Center for Advanced Visual Studies

The Center for Advanced Visual Studies (CAVS) is an art-based laboratory for collaborations between artists, scientists, and technologists. These collaborations are typically built around projects undertaken by resident fellows, who also conduct seminars and supervise student participation. An emerging mission of the CAVS is the exploration of the digital arts as a common ground for collaborative projects. Our goal is the creation of important art that could not or would not be possible except at MIT.

Activities of Fellows and Affiliated Faculty

Fellow Hisham Bizri's film City of Brass was selected for screening at the Museum of Modern Art and the Milan International Film Festival. With seven of his students, he was invited to FIPA, an audio-visual festival in Biarritz, France, where they created a piece entitled Scent.

Visiting Fellow Kelly Heaton won the 2001 L'Oreal Prize in the Art and Science of Color, for her MIT thesis project "Physical Pixels." She was also one of ten New England artists selected to participate in the 2001 Annual Exhibition at the DeCordova Museum, presenting her installation entitled "Reflection Loop."

Fellows Elizabeth Goldring and Seth Riskin received a grant from the MIT Council for the Arts in support of a video production of their "Eye Dance" collaborative piece. Seth Riskin performed "Eye Dance" in five venues during the year, and was also named an artist-in-residence at the Center for Holographic Arts, NY, NY.

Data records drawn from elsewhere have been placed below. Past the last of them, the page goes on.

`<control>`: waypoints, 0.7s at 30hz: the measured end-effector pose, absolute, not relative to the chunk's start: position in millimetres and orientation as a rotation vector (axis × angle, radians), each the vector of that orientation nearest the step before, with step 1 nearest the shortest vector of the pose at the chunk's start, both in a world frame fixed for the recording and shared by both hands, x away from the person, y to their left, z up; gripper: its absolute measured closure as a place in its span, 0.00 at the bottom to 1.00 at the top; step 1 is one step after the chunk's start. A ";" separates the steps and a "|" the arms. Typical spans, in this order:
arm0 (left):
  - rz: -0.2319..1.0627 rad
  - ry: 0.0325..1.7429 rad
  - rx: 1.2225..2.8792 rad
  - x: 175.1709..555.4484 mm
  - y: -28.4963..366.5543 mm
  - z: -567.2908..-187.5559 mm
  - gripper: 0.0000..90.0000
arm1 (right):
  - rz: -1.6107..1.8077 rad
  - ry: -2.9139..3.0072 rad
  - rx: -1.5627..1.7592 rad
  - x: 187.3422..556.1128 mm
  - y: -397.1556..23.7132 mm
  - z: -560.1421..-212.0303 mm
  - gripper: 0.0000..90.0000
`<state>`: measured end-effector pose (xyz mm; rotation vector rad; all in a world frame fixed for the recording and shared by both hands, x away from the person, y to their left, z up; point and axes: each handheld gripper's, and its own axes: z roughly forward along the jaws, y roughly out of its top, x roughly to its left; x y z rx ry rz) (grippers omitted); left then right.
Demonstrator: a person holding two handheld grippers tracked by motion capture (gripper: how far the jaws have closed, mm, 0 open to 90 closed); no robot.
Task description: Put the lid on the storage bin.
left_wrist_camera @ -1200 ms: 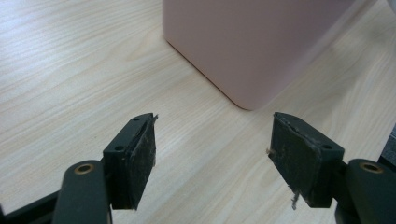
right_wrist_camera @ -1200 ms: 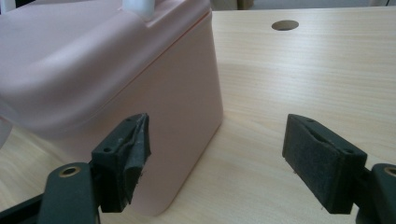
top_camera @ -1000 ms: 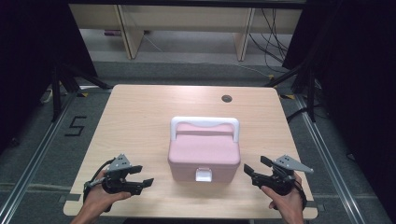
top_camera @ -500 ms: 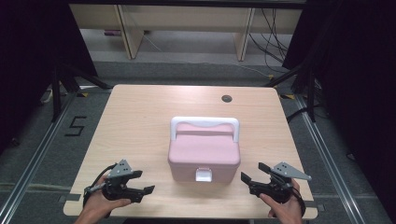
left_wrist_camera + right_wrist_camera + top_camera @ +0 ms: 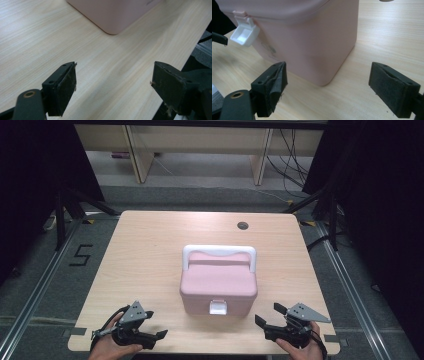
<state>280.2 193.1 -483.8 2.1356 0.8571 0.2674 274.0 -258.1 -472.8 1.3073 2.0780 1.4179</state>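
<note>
At the middle of the bench [image 5: 150,255], a little toward the near edge, a pink box [image 5: 218,282] is seen in the high view, with its white handle [image 5: 219,252] lying over the far side of the lid and a white latch [image 5: 218,307] on its near face. Wide bare wood is left to the left, to the right and behind the box, up to the far edge, where a small dark round hole [image 5: 243,225] is set. The left gripper [image 5: 159,336] is held at the near-left corner by a hand [image 5: 111,349], close to the near edge and well apart from the box. The right gripper [image 5: 267,315] is held near the near-right corner by the other hand [image 5: 300,349], nearer to the box but not touching it. The fingers of both are spread wide with nothing between them.

In the left gripper view, the two black fingers [image 5: 61,87] are seen wide apart over bare wood. The rounded lower corner of the box [image 5: 112,13] is at the top, well ahead of them. The bench edge runs down the right side, just beside the right finger.

In the right gripper view, the fingers [image 5: 272,86] are also wide and hold nothing. A corner of the box [image 5: 312,47] stands near, ahead of the gap between them, and the white latch [image 5: 244,31] hangs open at the upper left. Free wood is left to the right of the box.
</note>
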 end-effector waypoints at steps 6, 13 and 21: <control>0.273 0.844 2.146 269.9 186.1 -487.2 0.21 | 1.408 2.105 1.272 265.0 -255.7 -477.4 0.18; 0.281 0.808 2.185 261.8 181.0 -488.9 0.20 | 1.322 2.220 1.222 254.1 -248.7 -490.4 0.18; 0.282 0.804 2.200 259.3 179.9 -491.1 0.20 | 1.249 2.296 1.163 245.3 -242.4 -494.8 0.18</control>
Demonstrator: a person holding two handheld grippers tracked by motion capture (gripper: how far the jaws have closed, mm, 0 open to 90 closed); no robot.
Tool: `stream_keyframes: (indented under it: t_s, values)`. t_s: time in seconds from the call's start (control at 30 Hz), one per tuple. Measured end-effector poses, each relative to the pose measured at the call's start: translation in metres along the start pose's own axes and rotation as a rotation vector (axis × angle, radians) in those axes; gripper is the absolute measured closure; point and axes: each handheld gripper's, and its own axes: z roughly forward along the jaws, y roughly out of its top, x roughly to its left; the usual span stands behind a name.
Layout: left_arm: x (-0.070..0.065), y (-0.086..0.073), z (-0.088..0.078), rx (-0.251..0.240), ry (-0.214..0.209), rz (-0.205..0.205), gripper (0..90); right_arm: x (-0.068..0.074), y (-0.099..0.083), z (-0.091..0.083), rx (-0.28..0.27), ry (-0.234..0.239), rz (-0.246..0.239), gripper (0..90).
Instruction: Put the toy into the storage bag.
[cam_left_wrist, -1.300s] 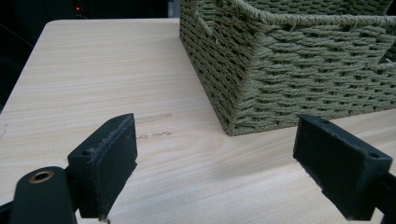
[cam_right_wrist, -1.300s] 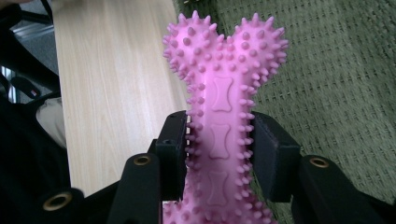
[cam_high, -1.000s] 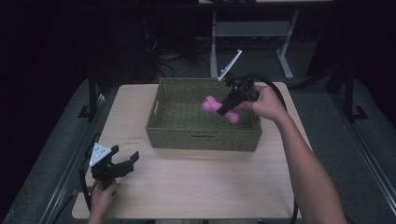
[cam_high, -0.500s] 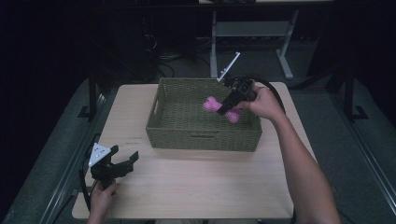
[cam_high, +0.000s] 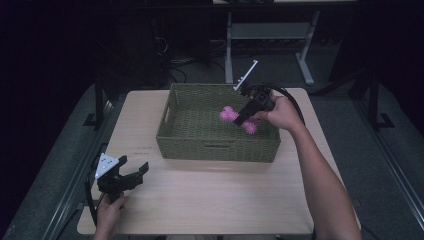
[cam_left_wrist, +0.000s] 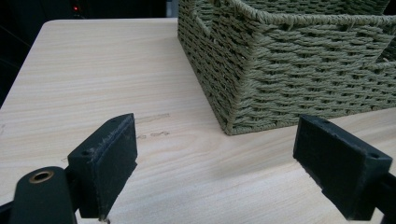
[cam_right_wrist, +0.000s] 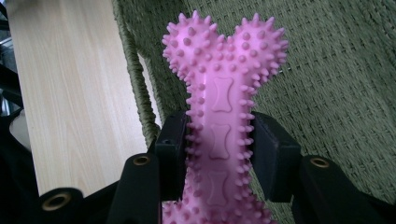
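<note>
A pink spiky bone-shaped toy (cam_high: 234, 119) (cam_right_wrist: 224, 84) hangs over the inside of a green woven basket (cam_high: 216, 147) in the middle of the table. My right gripper (cam_high: 244, 118) (cam_right_wrist: 219, 140) is shut on the toy's shaft, both pads pressing its sides, held by a hand over the basket's right part. At the table's front left corner my left gripper (cam_high: 131, 175) (cam_left_wrist: 215, 172) stands open with nothing between its jaws. Ahead of it in the left gripper view is the basket's near corner (cam_left_wrist: 289, 84).
The basket takes up the table's far middle. Bare light wood tabletop (cam_high: 220, 195) lies in front of it and to its left (cam_left_wrist: 102, 79). Dark floor with metal desk legs (cam_high: 230, 55) surrounds the table.
The right gripper has drifted slightly lower and toward the basket's right part with the toy in it. The left gripper has stayed put.
</note>
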Motion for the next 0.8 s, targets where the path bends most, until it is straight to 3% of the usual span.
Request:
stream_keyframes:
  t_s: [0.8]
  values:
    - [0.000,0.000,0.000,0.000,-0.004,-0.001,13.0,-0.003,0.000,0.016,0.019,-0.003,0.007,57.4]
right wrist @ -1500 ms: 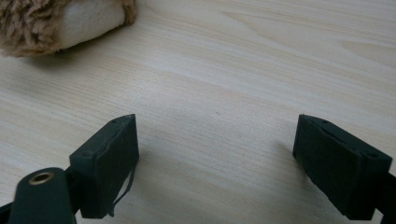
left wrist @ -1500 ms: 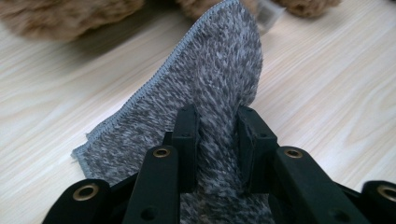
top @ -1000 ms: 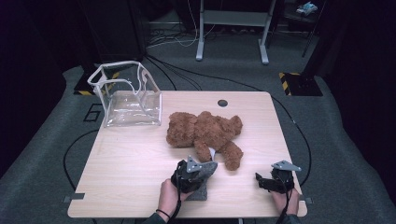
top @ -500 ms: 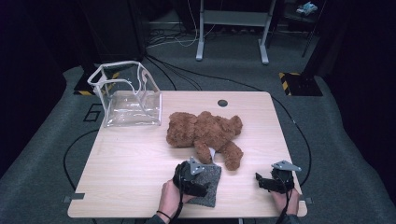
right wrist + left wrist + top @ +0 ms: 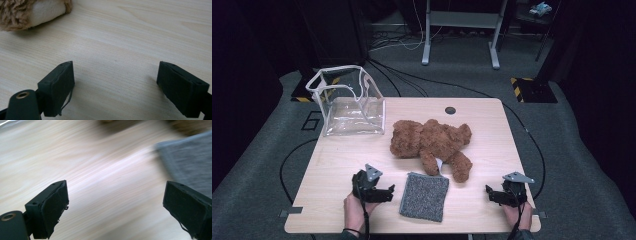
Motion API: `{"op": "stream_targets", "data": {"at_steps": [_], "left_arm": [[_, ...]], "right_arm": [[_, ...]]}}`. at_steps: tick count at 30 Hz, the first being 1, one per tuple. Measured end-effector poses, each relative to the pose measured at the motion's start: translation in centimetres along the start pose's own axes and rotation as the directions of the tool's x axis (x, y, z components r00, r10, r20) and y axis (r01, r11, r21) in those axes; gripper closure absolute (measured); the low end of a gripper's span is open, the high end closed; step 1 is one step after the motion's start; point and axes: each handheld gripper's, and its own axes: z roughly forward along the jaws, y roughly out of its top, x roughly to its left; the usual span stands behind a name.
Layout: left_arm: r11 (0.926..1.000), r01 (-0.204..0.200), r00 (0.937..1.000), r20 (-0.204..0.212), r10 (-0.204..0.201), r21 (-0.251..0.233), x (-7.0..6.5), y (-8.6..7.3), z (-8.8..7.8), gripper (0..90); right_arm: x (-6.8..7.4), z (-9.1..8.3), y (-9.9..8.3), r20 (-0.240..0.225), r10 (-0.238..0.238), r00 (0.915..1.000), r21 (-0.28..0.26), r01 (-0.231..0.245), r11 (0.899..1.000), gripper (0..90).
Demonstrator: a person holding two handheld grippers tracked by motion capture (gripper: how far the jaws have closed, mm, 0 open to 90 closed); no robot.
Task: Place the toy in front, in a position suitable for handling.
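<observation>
Left gripper (image 5: 379,192) jaws just opened wide, dropped grey cloth (image 5: 425,196) on tabletop (image 5: 337,160), slid left; right gripper (image 5: 496,195) jaws wide, empty.

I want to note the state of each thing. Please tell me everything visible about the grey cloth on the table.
The speckled grey rectangular cloth looks like a woven or knitted fabric, dark with light flecks. It lies flat, slightly skewed, on the light wooden table, near the front edge. It sits just in front of the brown plush teddy bear, close to its leg. The left gripper, open, is beside its left edge without touching it.
</observation>
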Motion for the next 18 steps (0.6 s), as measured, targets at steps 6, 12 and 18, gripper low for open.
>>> {"op": "stream_targets", "data": {"at_steps": [6,12,18], "left_arm": [[0.9968,0.079,0.9932,-0.086,-0.079,0.005,3.0,-1.3,0.3,2.7],[0.9931,0.117,0.9882,-0.100,-0.116,0.010,4.0,-2.1,0.9,0.1],[0.9935,0.112,0.9897,-0.092,-0.110,0.022,4.9,-2.6,1.8,0.1]], "right_arm": [[0.0,0.0,0.0,0.001,-0.010,0.9999,-0.002,0.010,1.000,13.7],[0.1,0.0,0.0,0.004,-0.004,1.0000,0.002,0.004,1.000,12.5],[0.1,0.2,0.3,0.011,0.013,0.9999,0.026,-0.014,1.000,8.4]]}}
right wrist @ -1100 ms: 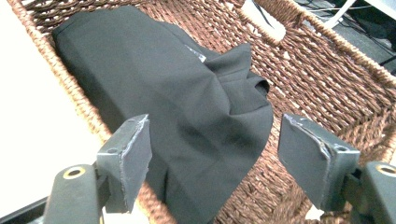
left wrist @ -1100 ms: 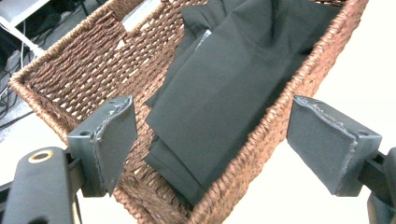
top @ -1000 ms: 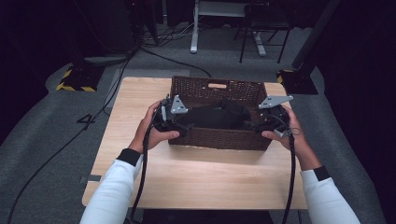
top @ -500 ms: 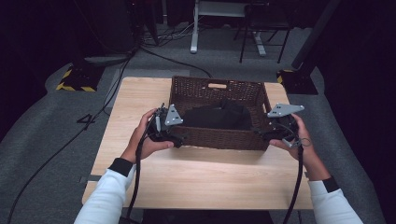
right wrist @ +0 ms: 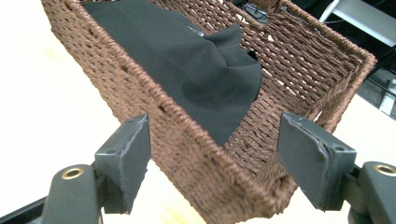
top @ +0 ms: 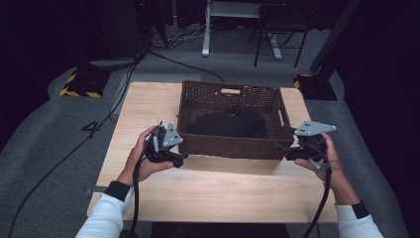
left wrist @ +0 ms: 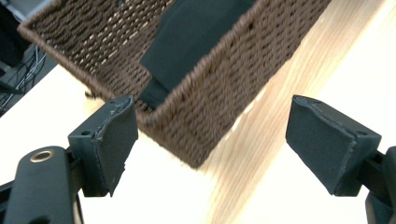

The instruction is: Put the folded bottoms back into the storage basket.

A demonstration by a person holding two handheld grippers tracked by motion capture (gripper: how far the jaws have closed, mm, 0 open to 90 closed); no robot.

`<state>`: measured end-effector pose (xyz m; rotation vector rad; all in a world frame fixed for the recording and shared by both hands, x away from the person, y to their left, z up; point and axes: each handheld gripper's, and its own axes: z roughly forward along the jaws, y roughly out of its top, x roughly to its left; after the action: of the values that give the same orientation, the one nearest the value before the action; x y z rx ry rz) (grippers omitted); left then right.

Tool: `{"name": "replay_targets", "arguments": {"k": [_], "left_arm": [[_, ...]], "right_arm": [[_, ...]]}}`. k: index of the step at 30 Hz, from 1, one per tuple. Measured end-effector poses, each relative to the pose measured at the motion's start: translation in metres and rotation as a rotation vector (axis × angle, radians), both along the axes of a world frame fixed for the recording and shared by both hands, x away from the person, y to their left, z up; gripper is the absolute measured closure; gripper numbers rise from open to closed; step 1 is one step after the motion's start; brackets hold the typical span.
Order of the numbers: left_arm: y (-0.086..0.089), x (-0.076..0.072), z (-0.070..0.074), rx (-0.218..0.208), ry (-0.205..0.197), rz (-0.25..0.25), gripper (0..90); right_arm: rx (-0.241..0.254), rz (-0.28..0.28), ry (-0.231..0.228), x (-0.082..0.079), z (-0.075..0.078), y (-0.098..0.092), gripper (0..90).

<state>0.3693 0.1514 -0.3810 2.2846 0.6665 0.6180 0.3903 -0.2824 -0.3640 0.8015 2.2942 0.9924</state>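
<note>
I hold my left hand-held gripper (top: 173, 153) and right hand-held gripper (top: 292, 150) empty, jaws spread wide, just off the near corners of the dark brown woven wicker basket (top: 233, 145), apparently leaving the crumpled black cloth (top: 229, 122) lying inside it.

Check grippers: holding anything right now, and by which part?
Nothing held. Left gripper and right gripper are open, each at a near corner of the basket, fingers apart from it. Black cloth lies inside.

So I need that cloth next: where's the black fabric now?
In the high view, the black fabric lies inside the brown wicker basket at the wooden table's far middle.
</note>
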Motion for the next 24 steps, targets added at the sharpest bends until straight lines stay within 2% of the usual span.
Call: {"name": "replay_targets", "arguments": {"k": [6, 10, 12, 18, 24], "left_arm": [[0.008, -0.011, -0.010, -0.003, 0.001, 0.015, 16.9], [0.014, -0.016, -0.016, -0.002, 0.008, 0.025, 17.3], [0.015, -0.019, -0.020, 0.009, 0.006, 0.032, 17.4], [0.022, -0.023, -0.034, 0.023, 0.019, 0.045, 17.1], [0.026, -0.026, -0.048, 0.045, 0.032, 0.056, 16.9]], "right_arm": [[-0.008, -0.014, -0.015, -0.012, -0.005, -0.007, 26.4], [0.003, -0.019, -0.020, -0.018, -0.010, -0.013, 26.4], [0.011, -0.024, -0.019, -0.021, -0.014, -0.017, 26.4], [-0.022, -0.045, -0.018, -0.030, -0.027, -0.024, 26.2], [-0.020, -0.064, -0.015, -0.041, -0.038, -0.032, 26.1]]}}
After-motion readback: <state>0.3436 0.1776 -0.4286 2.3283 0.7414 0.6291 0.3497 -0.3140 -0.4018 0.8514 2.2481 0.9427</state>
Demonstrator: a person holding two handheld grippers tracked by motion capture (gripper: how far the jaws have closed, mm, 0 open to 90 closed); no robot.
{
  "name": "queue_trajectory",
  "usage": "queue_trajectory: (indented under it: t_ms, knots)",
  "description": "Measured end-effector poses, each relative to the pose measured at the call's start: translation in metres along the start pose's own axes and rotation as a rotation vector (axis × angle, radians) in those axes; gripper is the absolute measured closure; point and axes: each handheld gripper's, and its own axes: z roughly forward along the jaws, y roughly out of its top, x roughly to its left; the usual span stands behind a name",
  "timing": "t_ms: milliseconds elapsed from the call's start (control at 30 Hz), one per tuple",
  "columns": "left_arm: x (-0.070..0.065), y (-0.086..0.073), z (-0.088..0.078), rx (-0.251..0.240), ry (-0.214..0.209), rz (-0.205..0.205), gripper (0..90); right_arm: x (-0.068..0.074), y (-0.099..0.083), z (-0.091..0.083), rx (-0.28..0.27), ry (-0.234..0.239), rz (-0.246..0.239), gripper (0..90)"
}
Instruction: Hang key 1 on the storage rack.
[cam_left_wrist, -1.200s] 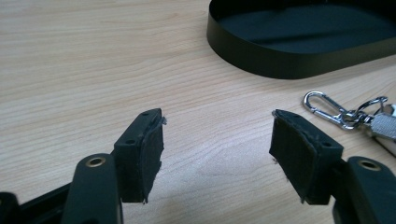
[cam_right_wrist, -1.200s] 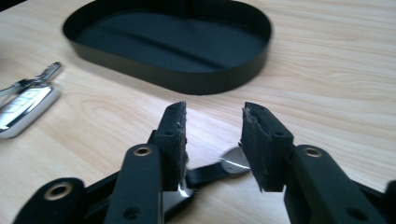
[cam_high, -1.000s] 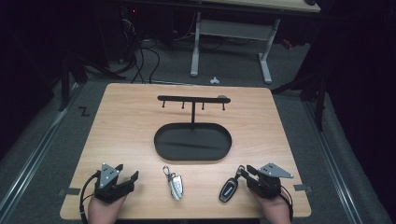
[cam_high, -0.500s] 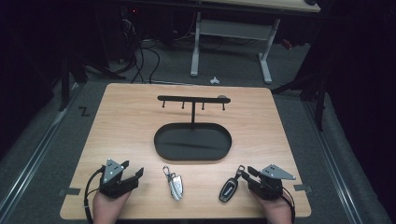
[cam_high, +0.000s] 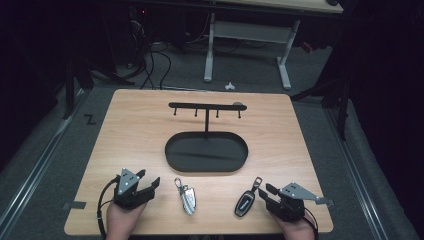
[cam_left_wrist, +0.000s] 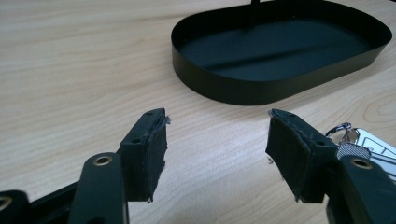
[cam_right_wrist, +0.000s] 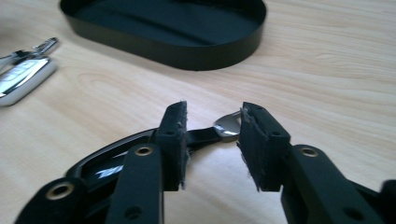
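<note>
Working at a wooden surface, we are facing a black oval tray under a hook rack. Our left gripper, wide and empty, has been narrowing slightly, sliding toward the silver key fob. Our right gripper, half-open, is straddling the black key fob, nothing blocking.
</note>
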Motion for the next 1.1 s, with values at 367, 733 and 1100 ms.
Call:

Director Emeritus Otto Piene was honored with a retrospective exhibition at the new 24-Hour-Kuntsmuseum in Celle, Germany. At CAVS, he is organizing center documentation for 1968 to 1994, and making preparations for a Sky Art Conference in 2002.

Educational Activities

Glorianna Davenport and Steve Benton conducted a weekly seminar series in the CAVS conference space. The subject, entitled MAS.878 Experiences in Interactive Expression, brought the artists Ken Goldberg, Jack Ox, Christa Sommerer, Tetsuro Fukuhara, and Christian Boustiani to MIT for a day of discussions with students and faculty. At the end of the fall semester, an exhibition of student-produced interactive installations was presented at CAVS.

Stephen Pieper, Bruce Blumberg, Glorianna Davenport, and Steve Benton introduced a new course, MAS.877: Special Effects for New Cinema, for the spring term. Guest lectures by art-science-technology researchers enriched a curriculum of digital image processing techniques and projects.

Fellow Hisham Bizri conducted a new weekly seminar, MAS.879 Narrative and Central Conflict Theory, with undergraduate and graduate students.

A total of eight MIT students joined the CAVS as UROPs during this year.

Personnel

The Japanese artist Naoko Tosa was a Visiting Professor for half of the year, and plans to return next year as a Fellow. Kelly B. Heaton joined us as a Visiting Fellow for the year. Hisham Bizri continued in his second year as a Fellow.